While the traditional gateway cities of Delhi NCR and Mumbai have been at the core of retail activity, lately cities such as Bangalore, Hyderabad, Chennai and Pune have also seen robust retailer interest. The southern cities, especially Bangalore and Chennai are likely to witness strong supply and both the cities together, are expected to have a share of 30 percent in the overall retail stock by 2020, compared to around 23 percent currently.
Irrespective of any key market trend seen in the near future, quality will continue to remain the overriding theme. Precedence of this can already be seen in developed retail markets such as the US, which are beginning to witness an impact by the growing popularity of online retail.
However, quality malls even in these markets are likely to survive, and outperform. Place-making will be at the core of these well-performing malls, as a mall is no longer seen as just a shopping destination, it involves eating out, entertainment, fitness centres – all businesses that face less risk from e-commerce than traditional tenants. With online retail becoming a larger reality, occupiers are devising strategies to weave in this medium of shopping into their existing business models.
Retailers are adopting the omni–channel strategy with services such as buy online and collect in store, customer returns and refunds for products bought online, and providing store kiosks for browsing and making payments. As convenience becomes an overriding theme, retailers are reversing the shopping trend. Instead of shoppers visiting stores for purchases, stores are being set up where consumers spend a lot of time.
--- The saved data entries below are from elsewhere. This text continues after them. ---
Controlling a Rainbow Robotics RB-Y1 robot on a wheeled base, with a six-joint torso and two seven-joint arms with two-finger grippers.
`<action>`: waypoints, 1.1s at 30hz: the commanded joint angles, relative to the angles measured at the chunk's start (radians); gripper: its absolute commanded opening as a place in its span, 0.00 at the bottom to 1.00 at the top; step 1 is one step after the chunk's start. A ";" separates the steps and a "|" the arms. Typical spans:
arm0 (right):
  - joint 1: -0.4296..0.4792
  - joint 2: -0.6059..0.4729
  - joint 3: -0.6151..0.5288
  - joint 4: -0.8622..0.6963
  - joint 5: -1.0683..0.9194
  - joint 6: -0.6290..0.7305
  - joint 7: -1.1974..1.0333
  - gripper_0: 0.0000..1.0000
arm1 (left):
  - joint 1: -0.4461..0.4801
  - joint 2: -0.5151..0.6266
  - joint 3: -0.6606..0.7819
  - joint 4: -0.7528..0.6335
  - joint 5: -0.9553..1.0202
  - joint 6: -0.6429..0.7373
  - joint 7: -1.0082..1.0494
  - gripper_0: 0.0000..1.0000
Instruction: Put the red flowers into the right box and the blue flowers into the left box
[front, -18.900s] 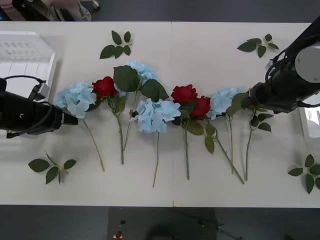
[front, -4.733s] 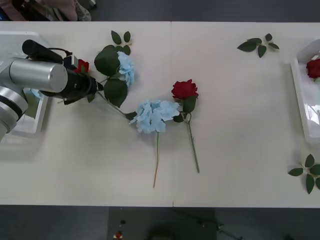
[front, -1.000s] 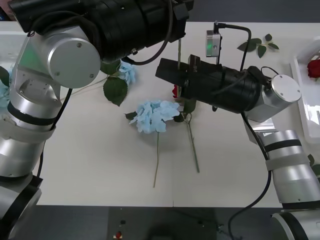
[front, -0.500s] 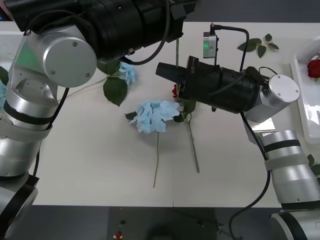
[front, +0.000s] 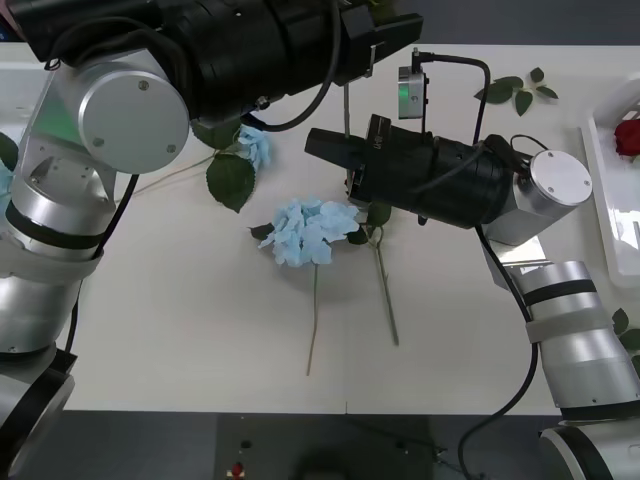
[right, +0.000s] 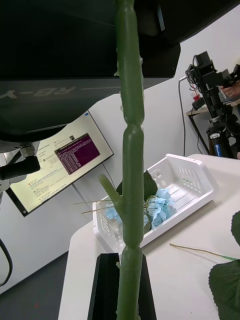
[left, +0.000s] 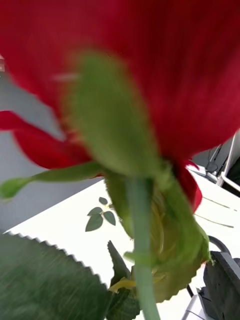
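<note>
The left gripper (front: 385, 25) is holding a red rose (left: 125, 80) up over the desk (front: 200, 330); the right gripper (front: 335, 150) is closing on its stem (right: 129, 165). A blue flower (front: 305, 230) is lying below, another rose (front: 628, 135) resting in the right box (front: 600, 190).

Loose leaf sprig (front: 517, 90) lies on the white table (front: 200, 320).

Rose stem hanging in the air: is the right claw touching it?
Cannot tell. In the right wrist view the rose stem runs right up to the right gripper, but neither contact nor gap shows plainly.
</note>
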 joint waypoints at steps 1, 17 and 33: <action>-0.040 0.019 -0.004 -0.031 0.000 0.001 -0.016 0.00 | 0.009 0.086 0.002 -0.070 0.039 -0.017 0.022 1.00; -0.042 -0.537 0.033 0.038 0.086 -0.054 -0.643 0.00 | 0.248 0.637 0.025 -0.042 0.344 -0.015 0.007 1.00; -0.081 -1.013 0.030 0.317 0.626 0.002 -0.720 0.00 | -0.125 0.550 -0.294 0.611 0.292 -0.017 -0.283 1.00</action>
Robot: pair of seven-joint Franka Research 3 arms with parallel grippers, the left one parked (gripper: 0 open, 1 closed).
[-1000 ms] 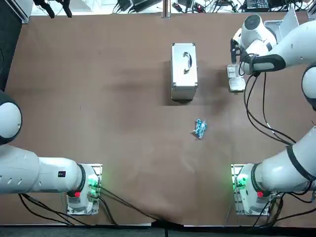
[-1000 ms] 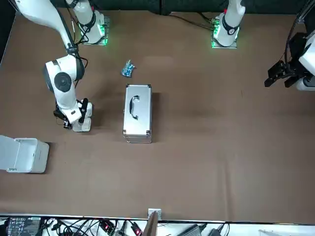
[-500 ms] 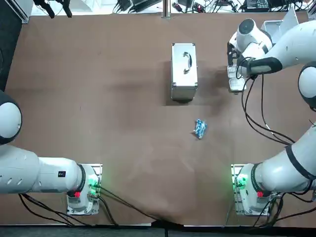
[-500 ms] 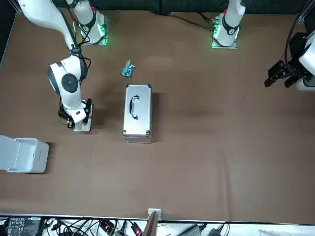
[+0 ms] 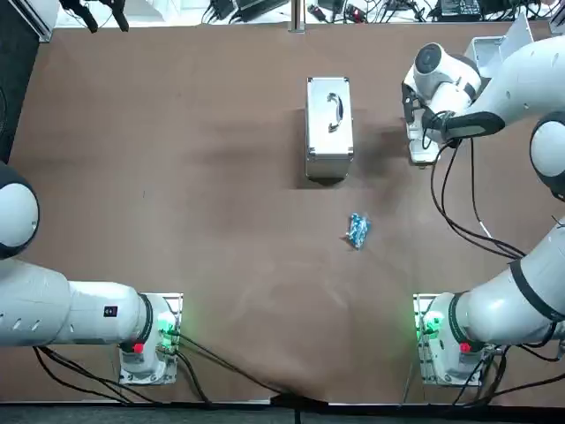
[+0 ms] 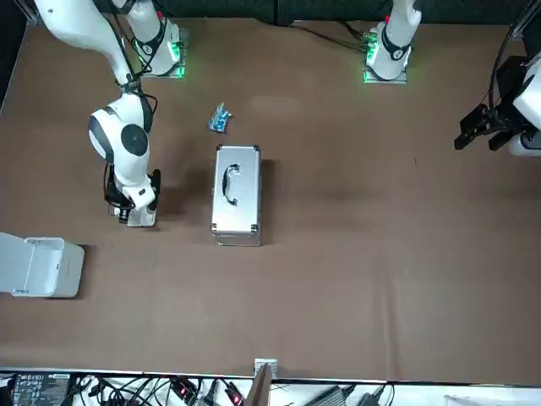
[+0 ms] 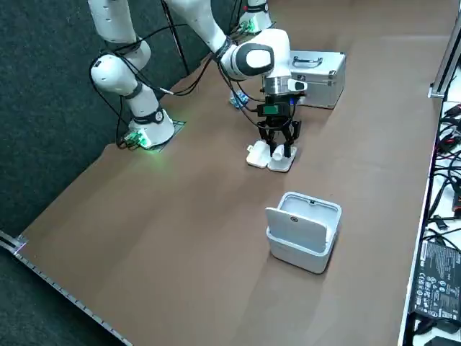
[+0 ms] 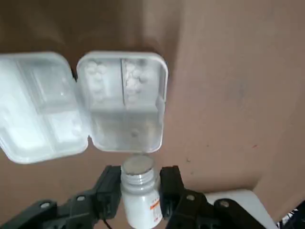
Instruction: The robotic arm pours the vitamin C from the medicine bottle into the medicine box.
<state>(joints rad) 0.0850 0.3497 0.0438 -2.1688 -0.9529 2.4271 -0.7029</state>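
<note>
Clamping the medicine bottle [image 8: 138, 198] between its two fingers, the right gripper [image 8: 141, 179] is hanging low over the table [image 5: 177, 177] at its far right side. The bottle's threaded neck is pointing at the medicine box [image 8: 126, 109], with its mouth just at the edge of the tray. The box is lying open on the table, its lid [image 8: 38, 109] flipped flat beside it, and white tablets are sitting in two of its compartments. Beyond it, a silver case [image 5: 329, 128] is lying on the table, a blue packet [image 5: 357, 230] is resting nearer the arm bases, and a white bin [image 7: 306, 231] is standing open further out.
</note>
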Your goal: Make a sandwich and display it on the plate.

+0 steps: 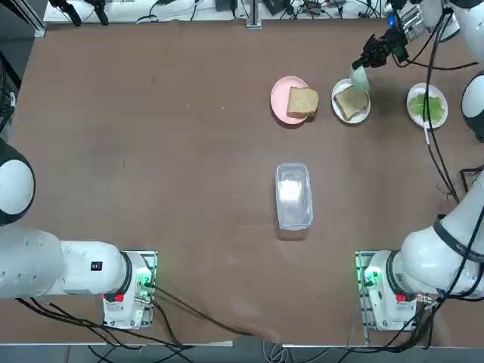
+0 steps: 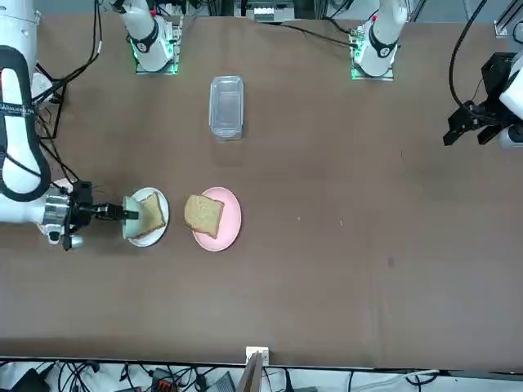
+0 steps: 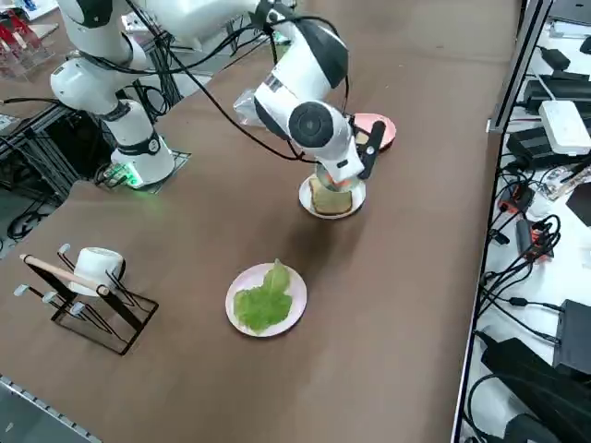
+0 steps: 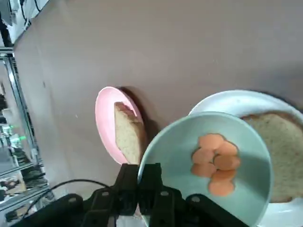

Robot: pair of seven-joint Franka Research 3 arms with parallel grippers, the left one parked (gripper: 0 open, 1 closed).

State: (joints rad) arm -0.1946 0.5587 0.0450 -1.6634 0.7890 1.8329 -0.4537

As a result, transit oriented developments, mixed use formats, larger retail components in office buildings are few formats that will witness more prominence by 2020.
With the entry of global players across segments and increasing awareness of domestic players, there is a need for better quality of warehousing spaces which align with global benchmarks. The government’s initiatives to streamline the logistics ecosystem has resulted in India being ranked 35, out of 160 countries on the 2016 World Bank’s Logistics Performance Index (up from 54 in 2014).
The implementation of GST will be the overarching theme for warehousing and logistics activity in the coming years, as the tax is likely to result in the emergence of a more consolidated market, where warehousing architecture would be dictated by efficiency.
With the government keen on giving manufacturing the long deserved thrust, it is likely that demand from the segment will pick up pace. Warehousing footprint will not only be dictated by domestic demand, but will also be governed by regional opportunities. As India gets ready to play a larger role in the global economy, these opportunities are expected to gather momentum, due to an increasing trade with Asian and global economies.
The sector is likely to witness the inflow of more institutional funding and formal sources of capital, along with the entry of national level/credible players. As national players with larger warehouses emerge, deployment of capital in these fewer, better quality assets is likely to become easier.
In 2018, policy reforms will usher in a new operational environment. Policy reforms have been at the core of the government’s agenda, as is evident from the numerous breakthrough reforms that have been approved and implemented in the past two years.
Two reforms that will specifically have a bearing on the real estate sector and its ancillary industries are the GST and RERA. It is anticipated that with the implementation of RERA and future REIT listings, there would be a paradigm shift in the mindset of the global investor.
The risk associated with Indian real estate is likely to reduce given that only leading, trustworthy developers with proven track records would be operating in the coming years. Over the coming years, Indian real estate is expected to become significantly more organised, which in turn would result in wider funding avenues.